My mum has got a problem with some bushes in her garden which are spreading definitely too fast. She can't keep up to trim them because of the lack of time so probably she will have to get rid of some of them. When I read 'knotweed' firstly I thought about the one I have in my yard but then I realised that they differ. Mine, pink knotweed (from https://gardenseedsmarket.com/pink-knotweed-japanese-knotweed-seeds-polygonum-capitatum.html ), as the name suggests, had pink flowers. They were blooming in summer but they weren't so agressive in growth. I appreciate the tips that you have shown. My mum has to make a look at them and apply them in real life - to declutter her garden again!

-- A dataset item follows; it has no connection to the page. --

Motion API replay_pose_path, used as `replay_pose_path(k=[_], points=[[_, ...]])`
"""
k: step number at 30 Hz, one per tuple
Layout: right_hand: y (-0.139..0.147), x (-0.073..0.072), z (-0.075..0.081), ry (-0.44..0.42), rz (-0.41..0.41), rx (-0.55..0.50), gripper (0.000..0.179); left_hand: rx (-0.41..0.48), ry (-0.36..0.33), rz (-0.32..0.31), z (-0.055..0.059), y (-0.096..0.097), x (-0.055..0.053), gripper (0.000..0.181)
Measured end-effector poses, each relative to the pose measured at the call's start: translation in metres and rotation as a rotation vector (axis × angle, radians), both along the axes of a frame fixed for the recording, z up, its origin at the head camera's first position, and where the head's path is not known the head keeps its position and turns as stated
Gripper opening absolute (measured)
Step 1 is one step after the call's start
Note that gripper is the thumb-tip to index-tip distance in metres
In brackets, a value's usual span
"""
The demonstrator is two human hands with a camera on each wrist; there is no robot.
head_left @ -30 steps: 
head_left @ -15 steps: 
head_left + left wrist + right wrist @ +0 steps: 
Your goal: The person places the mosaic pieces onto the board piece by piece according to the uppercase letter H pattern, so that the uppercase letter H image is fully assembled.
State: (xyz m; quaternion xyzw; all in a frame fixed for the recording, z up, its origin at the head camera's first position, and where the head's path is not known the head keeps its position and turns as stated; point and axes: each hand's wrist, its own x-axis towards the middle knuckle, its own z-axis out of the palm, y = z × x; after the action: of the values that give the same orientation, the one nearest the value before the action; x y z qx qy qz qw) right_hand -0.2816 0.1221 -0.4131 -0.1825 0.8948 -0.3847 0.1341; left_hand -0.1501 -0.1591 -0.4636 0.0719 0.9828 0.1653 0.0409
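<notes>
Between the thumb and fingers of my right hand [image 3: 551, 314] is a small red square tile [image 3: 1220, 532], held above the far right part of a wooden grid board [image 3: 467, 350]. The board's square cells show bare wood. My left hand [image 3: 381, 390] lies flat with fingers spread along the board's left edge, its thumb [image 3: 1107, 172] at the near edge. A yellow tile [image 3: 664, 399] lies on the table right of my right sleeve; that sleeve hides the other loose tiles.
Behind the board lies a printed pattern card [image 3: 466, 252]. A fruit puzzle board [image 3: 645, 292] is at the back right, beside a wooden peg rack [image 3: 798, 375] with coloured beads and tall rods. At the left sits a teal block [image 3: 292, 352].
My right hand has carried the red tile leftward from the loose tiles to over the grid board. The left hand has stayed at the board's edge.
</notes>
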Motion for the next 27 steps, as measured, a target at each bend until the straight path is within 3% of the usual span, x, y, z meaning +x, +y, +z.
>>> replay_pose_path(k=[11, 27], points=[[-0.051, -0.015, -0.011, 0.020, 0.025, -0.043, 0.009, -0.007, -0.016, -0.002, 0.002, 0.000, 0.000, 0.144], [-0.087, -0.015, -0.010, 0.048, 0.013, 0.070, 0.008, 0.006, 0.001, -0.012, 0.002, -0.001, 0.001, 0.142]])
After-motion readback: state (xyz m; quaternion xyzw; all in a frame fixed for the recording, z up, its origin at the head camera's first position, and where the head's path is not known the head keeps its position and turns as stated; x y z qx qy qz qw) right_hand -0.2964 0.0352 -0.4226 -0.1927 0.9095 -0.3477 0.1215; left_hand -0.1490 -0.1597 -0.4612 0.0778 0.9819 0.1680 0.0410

ReplyDeleteYes there are ssveral very excellent knotweeds that are quite innocent plants that will cause you no problems - I have a few myself that I am very fond of albeit one does need to be kept in check
ReplyDeleteYou have no need to worry about P. capitatum.It is a shame that JKW and Russian vine give polygonums a bad name
I do not recomend the method against hollow stemmed plants for general shrubs in the garden
You can understand why the Victorians introduced this plant - it is quite striking; there are well contained examples at Myddleton House Gardens in Enfield where it was planted by EA Bowles.
ReplyDelete(It was good to meet Peter at the HPS Group Secs meeting last week ... )
He mentioned you Neil
DeleteI agree it is a very handsome plant!